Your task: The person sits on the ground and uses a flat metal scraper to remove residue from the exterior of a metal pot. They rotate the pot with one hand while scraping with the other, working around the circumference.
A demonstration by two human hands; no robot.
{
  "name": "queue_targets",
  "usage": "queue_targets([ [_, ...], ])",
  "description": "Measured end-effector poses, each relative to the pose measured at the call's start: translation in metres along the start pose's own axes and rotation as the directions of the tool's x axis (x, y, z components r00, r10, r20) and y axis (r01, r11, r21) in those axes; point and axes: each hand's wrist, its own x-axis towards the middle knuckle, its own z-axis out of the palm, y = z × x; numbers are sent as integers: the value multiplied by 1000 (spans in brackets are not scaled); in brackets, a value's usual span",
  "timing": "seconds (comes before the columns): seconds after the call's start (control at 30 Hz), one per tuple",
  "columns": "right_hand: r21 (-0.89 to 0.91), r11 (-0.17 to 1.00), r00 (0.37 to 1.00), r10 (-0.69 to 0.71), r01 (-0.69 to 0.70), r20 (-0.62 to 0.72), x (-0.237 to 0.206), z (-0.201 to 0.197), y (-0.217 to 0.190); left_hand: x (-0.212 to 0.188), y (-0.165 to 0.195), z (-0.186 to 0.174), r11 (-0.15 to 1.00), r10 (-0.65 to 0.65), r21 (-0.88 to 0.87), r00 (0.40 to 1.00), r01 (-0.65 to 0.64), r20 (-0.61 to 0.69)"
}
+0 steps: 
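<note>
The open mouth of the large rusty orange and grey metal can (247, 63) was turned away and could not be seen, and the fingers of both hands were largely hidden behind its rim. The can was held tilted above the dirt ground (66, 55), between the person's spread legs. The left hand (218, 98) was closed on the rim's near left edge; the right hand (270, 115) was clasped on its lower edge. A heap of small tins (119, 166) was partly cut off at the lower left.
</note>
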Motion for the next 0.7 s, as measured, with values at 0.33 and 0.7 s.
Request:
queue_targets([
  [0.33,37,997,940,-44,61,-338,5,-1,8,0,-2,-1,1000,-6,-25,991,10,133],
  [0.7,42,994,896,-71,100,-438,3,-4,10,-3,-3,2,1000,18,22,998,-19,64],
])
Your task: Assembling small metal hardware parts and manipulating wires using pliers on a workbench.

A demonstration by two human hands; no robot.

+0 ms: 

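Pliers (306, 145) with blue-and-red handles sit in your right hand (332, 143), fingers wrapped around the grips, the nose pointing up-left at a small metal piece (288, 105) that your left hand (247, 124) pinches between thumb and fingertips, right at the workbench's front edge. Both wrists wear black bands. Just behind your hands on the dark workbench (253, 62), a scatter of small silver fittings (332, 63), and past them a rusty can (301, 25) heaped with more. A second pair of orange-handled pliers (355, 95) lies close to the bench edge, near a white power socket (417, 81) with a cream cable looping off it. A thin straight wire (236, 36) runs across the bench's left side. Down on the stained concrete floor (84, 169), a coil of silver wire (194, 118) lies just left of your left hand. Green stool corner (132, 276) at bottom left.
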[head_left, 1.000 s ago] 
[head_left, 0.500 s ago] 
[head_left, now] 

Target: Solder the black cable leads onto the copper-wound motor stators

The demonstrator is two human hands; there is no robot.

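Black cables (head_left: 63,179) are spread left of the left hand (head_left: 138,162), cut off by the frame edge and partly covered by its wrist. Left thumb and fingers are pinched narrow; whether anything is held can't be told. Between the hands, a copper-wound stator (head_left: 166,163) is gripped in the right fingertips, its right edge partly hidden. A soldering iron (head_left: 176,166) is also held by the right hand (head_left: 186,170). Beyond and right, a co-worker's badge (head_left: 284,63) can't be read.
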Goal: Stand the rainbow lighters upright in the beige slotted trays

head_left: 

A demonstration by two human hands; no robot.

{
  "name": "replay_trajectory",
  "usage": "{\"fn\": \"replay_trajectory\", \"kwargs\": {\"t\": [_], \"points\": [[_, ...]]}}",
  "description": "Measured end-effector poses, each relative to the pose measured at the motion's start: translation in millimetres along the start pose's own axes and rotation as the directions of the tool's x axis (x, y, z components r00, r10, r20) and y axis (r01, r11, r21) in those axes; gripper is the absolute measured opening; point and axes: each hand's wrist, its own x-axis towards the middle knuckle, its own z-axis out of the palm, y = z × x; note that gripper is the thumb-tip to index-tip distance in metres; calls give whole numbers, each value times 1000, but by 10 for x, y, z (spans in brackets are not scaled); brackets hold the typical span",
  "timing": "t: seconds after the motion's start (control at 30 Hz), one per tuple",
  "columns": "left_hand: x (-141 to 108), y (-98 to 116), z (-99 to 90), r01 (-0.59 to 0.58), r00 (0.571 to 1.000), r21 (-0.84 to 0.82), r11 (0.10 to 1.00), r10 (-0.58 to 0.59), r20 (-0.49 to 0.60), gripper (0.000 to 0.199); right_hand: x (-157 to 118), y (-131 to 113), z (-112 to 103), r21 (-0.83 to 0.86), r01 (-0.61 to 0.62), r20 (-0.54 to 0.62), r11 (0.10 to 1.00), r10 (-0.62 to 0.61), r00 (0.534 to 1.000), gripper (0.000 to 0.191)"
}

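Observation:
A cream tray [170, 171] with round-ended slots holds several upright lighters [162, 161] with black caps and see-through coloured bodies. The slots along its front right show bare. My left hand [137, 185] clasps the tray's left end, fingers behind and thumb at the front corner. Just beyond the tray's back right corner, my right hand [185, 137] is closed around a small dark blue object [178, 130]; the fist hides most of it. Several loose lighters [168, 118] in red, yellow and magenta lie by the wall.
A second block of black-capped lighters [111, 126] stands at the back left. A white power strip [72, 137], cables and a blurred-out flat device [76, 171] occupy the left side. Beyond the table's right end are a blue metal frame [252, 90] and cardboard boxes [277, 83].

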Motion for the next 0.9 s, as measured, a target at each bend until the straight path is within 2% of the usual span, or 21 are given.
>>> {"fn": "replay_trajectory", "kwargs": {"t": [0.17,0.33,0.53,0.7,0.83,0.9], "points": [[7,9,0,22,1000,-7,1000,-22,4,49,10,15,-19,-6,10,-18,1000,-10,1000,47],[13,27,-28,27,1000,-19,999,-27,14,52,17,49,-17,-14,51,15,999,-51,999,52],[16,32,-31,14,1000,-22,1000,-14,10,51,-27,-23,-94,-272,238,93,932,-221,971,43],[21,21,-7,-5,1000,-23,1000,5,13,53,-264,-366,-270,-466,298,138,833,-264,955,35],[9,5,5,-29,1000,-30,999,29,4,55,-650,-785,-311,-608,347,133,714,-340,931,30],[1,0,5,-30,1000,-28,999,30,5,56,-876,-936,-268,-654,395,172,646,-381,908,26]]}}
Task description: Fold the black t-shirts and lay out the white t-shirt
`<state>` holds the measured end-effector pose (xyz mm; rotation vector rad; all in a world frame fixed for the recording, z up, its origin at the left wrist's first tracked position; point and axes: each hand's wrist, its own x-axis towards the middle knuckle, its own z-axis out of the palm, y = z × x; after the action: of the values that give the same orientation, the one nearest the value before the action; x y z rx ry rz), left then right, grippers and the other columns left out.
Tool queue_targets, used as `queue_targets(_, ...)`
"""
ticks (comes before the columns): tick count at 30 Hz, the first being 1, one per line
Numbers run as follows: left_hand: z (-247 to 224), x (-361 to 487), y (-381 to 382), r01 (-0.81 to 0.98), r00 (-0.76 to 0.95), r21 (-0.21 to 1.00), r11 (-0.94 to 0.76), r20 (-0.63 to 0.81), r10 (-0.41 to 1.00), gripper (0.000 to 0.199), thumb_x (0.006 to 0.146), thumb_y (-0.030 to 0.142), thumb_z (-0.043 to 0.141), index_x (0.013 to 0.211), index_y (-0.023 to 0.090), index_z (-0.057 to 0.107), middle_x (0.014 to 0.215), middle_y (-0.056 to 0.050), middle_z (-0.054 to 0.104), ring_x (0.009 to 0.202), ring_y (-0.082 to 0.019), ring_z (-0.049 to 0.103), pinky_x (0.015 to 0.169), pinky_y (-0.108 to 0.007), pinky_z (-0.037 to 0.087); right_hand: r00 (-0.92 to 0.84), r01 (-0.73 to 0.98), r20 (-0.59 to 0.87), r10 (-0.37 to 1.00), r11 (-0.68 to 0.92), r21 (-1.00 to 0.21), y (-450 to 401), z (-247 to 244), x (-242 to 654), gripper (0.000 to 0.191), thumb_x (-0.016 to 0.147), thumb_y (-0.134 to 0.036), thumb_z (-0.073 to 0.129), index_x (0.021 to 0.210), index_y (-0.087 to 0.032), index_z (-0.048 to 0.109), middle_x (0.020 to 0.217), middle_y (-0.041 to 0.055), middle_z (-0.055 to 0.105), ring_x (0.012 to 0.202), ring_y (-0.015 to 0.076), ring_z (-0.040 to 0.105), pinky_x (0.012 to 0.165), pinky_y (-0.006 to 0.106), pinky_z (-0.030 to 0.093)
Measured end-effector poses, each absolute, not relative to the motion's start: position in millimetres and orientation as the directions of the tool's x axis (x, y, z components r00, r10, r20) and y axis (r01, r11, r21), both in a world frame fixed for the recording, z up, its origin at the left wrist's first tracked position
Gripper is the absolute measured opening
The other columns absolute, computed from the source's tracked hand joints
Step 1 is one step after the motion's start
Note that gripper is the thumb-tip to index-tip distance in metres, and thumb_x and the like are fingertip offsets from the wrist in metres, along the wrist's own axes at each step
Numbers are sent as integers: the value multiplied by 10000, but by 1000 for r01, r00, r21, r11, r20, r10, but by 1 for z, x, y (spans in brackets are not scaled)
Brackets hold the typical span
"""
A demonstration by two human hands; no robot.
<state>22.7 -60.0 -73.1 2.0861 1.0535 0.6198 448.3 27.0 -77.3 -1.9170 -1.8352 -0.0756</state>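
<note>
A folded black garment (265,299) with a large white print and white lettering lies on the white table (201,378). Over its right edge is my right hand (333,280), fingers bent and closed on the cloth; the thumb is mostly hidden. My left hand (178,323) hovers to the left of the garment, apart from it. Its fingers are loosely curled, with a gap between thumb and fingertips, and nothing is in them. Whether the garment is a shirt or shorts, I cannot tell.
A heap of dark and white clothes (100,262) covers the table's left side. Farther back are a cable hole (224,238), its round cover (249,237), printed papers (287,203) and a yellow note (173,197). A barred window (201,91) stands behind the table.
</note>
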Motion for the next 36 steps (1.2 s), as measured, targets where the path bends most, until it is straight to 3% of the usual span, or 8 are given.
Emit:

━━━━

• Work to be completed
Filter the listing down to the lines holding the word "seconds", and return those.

• Task response
  "timing": "seconds (comes before the columns): seconds after the call's start (control at 30 Hz), one per tuple",
  "timing": "t: seconds after the motion's start (control at 30 Hz), one per tuple",

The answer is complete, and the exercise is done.